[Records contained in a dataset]
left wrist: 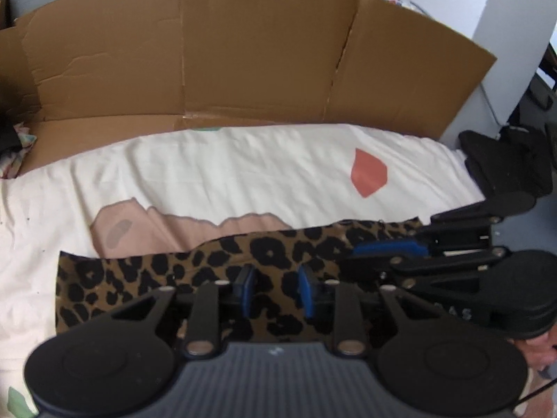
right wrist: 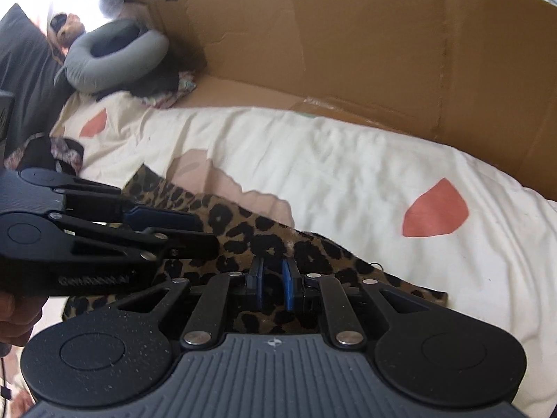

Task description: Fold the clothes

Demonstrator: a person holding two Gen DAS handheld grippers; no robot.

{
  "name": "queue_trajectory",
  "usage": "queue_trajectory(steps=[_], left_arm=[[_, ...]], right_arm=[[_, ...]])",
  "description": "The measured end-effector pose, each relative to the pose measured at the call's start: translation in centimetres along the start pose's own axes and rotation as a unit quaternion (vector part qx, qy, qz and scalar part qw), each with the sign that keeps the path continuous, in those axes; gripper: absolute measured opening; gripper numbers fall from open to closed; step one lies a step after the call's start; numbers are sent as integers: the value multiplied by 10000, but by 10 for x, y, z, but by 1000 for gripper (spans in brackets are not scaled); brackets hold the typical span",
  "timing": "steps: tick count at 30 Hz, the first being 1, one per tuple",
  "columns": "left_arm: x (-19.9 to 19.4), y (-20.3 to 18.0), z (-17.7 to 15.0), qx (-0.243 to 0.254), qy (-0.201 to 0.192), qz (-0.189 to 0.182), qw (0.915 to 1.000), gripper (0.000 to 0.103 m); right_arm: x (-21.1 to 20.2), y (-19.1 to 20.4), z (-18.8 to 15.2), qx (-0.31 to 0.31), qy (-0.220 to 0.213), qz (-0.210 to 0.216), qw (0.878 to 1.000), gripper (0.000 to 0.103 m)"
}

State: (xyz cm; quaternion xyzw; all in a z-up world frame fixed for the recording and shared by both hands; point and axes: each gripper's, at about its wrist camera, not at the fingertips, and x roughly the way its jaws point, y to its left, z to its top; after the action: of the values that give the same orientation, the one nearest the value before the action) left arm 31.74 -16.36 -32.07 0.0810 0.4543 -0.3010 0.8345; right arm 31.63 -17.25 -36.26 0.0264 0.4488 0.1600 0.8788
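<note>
Left gripper point(left wrist: 275, 291) fills the bottom of its own view, blue pads point(left wrist: 248, 291) parted with a clear gap, pointing down over the leopard-print garment point(left wrist: 167, 275); cloth shows through the gap but pads don't look pressed on it, jaws stand apart. Right gripper point(right wrist: 273, 287) likewise low in its view, blue-edged fingers point(right wrist: 287, 287) set closer, narrow slot between them, leopard fabric beneath; can't tell if any cloth is pinched in that slot. Each gripper shows in the other's camera: right one enters the left view from the right edge point(left wrist: 390, 247), its tips over the garment's right end; left one enters the right view from the left point(right wrist: 181, 223), tips over the print. Garment lies as a long flat band across the near part of the bed, on a cream bedsheet point(left wrist: 243, 167) with orange point(left wrist: 369, 174) and pink patches point(left wrist: 146, 230). Garment's far edge overlaps the pink patch. Flattened cardboard sheet point(left wrist: 209, 52) stands behind the bed, along the sheet's far edge. Black bundle of cloth point(left wrist: 504, 163) at the far right end of the bed in the left view. Grey neck pillow point(right wrist: 115, 55) at the top left in the right view, well apart from the garment. Bit of a hand point(right wrist: 15, 317) at the left edge, holding the left gripper's handle. Both frames slightly blurred.
</note>
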Motion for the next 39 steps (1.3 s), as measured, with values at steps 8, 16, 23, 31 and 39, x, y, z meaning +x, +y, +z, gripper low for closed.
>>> queue_trajectory(steps=[8, 16, 23, 31, 39], left_arm=[[18, 6, 0, 39, 6, 67, 10000, 33], [24, 14, -2, -176, -31, -6, 9998, 33], [25, 10, 0, -117, -3, 66, 9999, 33], [6, 5, 7, -147, -28, 106, 9998, 23], [10, -2, -9, 249, -43, 160, 9996, 23]], right_arm=[[15, -6, 2, -28, -10, -110, 9999, 12], [12, 3, 7, -413, -321, -235, 9984, 15], [23, -6, 0, -429, -161, -189, 9988, 15], [27, -17, -1, -172, -74, 26, 9998, 14], [28, -16, -2, -176, -86, 26, 9998, 14]])
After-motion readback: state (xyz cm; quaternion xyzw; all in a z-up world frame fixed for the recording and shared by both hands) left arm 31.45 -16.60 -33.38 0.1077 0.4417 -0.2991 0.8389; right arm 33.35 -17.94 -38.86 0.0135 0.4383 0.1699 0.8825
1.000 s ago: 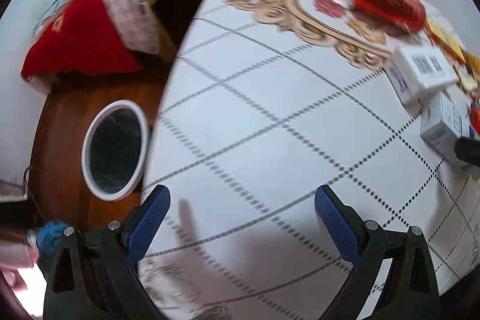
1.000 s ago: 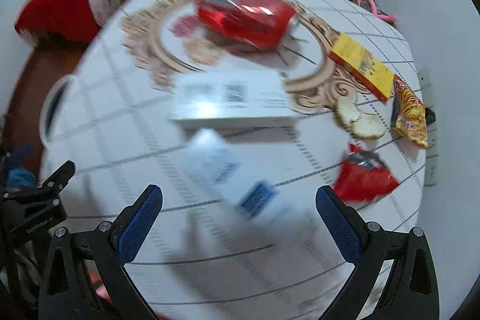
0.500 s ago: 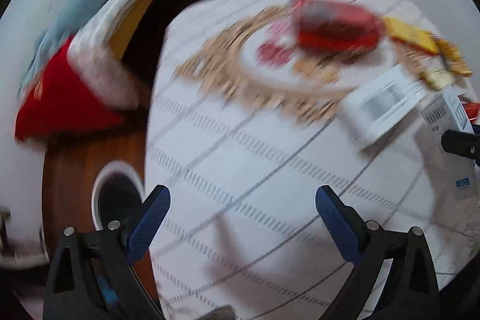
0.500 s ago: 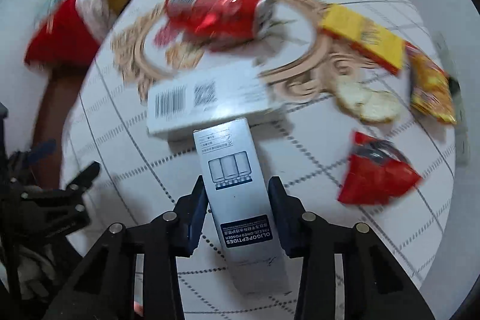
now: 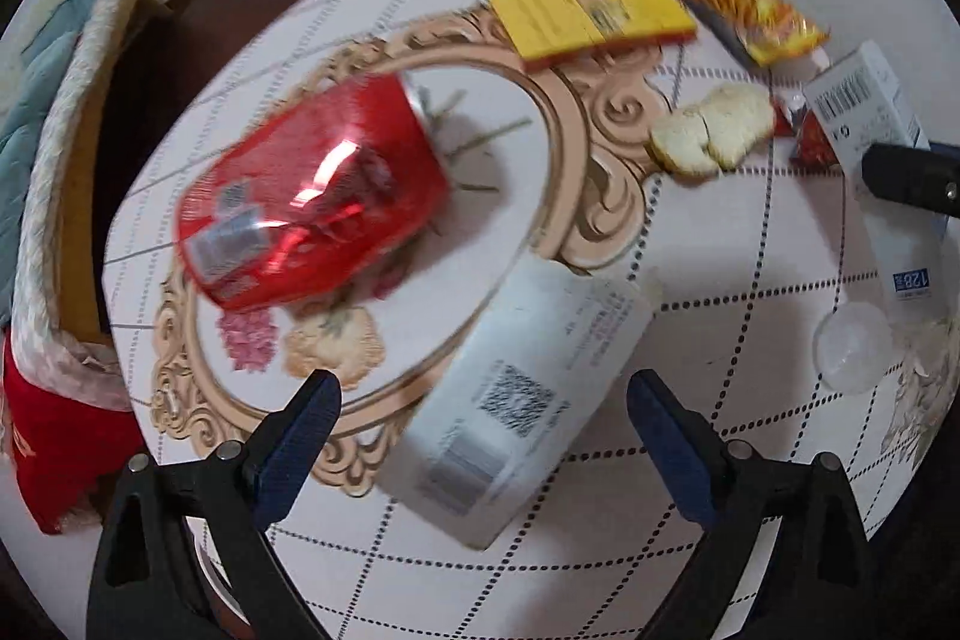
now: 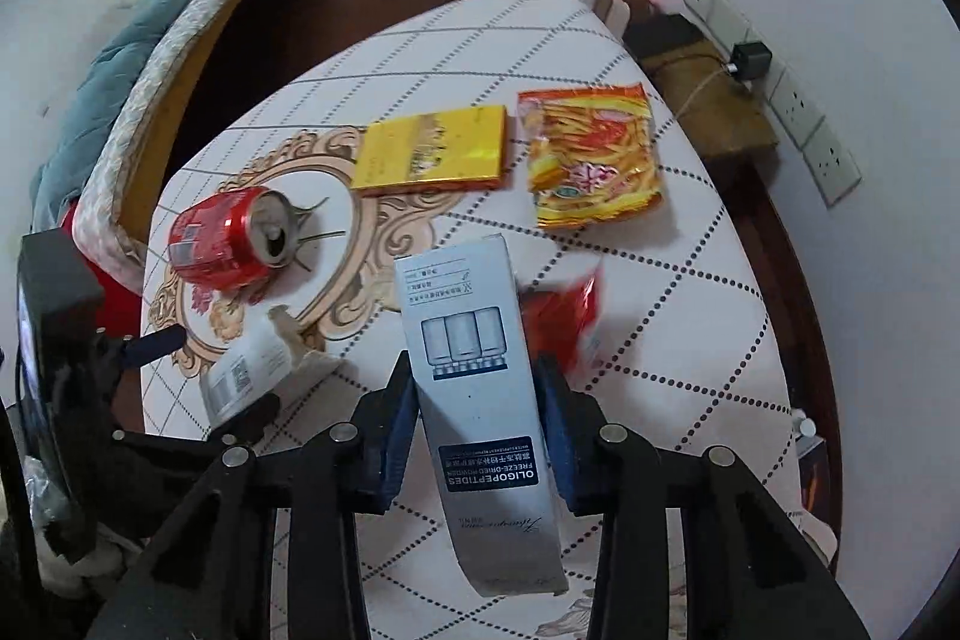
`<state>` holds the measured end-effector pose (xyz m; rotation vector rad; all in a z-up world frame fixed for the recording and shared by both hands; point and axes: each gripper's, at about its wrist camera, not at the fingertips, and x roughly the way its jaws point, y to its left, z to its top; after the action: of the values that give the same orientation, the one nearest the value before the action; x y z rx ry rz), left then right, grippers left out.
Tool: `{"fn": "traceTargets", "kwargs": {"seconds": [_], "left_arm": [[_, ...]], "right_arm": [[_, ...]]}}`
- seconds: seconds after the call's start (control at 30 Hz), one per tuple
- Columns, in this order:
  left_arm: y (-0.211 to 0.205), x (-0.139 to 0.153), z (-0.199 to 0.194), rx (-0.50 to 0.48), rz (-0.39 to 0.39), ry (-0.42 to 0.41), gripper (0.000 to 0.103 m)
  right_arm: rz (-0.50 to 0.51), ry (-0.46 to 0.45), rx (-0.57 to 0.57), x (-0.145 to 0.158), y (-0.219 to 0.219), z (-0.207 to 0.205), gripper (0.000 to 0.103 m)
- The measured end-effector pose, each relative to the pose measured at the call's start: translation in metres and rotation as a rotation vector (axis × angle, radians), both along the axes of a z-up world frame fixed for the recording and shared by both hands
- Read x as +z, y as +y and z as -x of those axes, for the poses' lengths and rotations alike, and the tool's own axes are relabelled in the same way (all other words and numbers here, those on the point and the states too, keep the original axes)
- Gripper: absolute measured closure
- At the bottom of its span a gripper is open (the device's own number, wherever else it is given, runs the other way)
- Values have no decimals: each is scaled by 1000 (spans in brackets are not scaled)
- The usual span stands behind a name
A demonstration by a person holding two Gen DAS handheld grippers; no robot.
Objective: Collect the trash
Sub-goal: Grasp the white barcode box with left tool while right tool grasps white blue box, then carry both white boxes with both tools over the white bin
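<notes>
Down at the bottom of both frames, right tool (image 6: 477,421) is clamped on the blue-white box (image 6: 474,376), while the left tool (image 5: 483,451), jaws closing but wide apart, straddles the white carton (image 5: 516,400), so next I'd squeeze it and bin both.

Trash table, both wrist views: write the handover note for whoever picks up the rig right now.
Right hand-held gripper: shut on the tall white carton, which looks lifted off the table.
Left hand-held gripper: empty, jaws wide and closing, over the lying white box.
On the table: red can on its side, yellow packet, orange snack bag, red wrapper, food scraps.
Done: carton grasped.
Left: bin the carton, then everything else. No bin in view now.
</notes>
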<state>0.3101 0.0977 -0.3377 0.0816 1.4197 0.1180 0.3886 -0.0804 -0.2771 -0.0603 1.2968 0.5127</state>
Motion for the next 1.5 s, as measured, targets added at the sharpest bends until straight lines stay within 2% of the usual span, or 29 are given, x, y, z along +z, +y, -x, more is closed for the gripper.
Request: {"fn": "traceTargets", "kwargs": {"seconds": [0.03, 0.1, 0.17, 0.27, 0.4, 0.57, 0.8, 0.9, 1.23, 1.33, 1.5], "left_arm": [[-2, -2, 0, 1, 9, 4, 22], [-3, -6, 0, 21, 26, 17, 40], [-2, -4, 4, 62, 47, -2, 43], [3, 1, 15, 142, 81, -26, 54], [8, 17, 35, 266, 57, -104, 55], [18, 52, 79, 435, -3, -234, 55], [75, 98, 145, 621, -34, -366, 55], [98, 118, 182, 694, -76, -411, 55], [158, 165, 313, 893, -205, -457, 55], [174, 171, 346, 947, -240, -455, 55], [210, 160, 389, 1032, -251, -433, 55]], "right_arm": [[-3, 9, -3, -4, 0, 0, 63], [-5, 15, 7, -9, 1, 2, 63], [-5, 12, 20, -11, 4, 4, 63], [-12, 23, 36, -15, 8, 8, 63], [-26, 29, 57, -17, 15, 16, 63], [-44, 17, 100, -7, 29, 32, 63], [-88, -29, 205, 25, 67, 69, 63], [-121, -46, 262, 41, 92, 89, 64], [-210, -90, 506, 86, 196, 187, 64], [-231, -85, 583, 92, 231, 222, 64], [-245, -64, 703, 94, 293, 279, 64]]}}
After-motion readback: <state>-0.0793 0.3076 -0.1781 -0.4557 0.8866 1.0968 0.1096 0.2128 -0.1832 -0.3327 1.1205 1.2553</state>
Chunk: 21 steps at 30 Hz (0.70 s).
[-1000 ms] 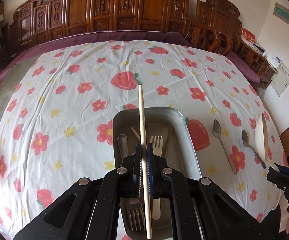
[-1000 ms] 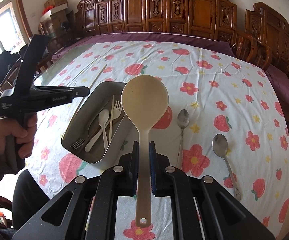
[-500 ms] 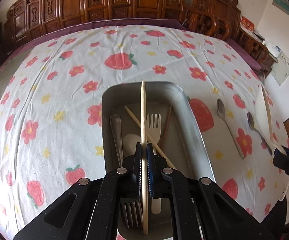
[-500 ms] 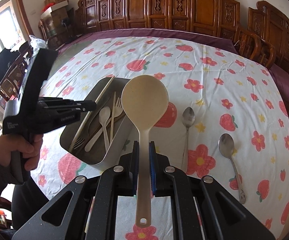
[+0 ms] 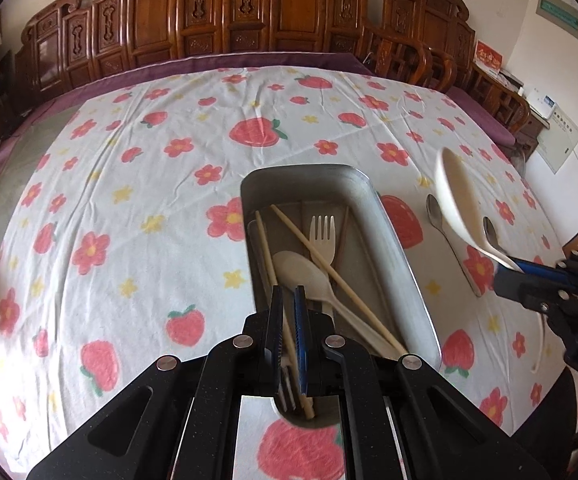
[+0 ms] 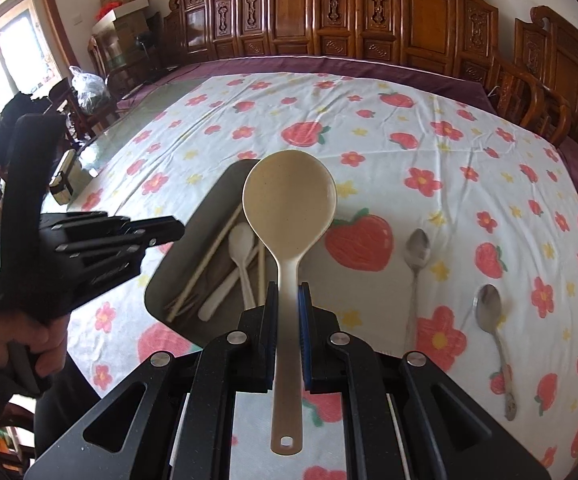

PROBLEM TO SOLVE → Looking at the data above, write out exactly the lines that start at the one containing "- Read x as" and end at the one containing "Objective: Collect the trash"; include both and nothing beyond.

RESULT →
- Read x as +z, y as +y and z as -x of those axes, for the poses' lengths and rotations alike, and the tool's own axes are relabelled in the same way (all other words and numbers here, those on the point and the states too, keep the original axes)
- Gripper: absolute measured closure
- At the bottom of its span a gripper is open (the device's own number, wherever else it is given, runs the other way)
- Values have no decimals: each is scaled by 1000 (spans in brackets are not scaled)
- The usual span stands behind a name
A demonstration by a person holding two Gen DAS handheld grippers; no robot.
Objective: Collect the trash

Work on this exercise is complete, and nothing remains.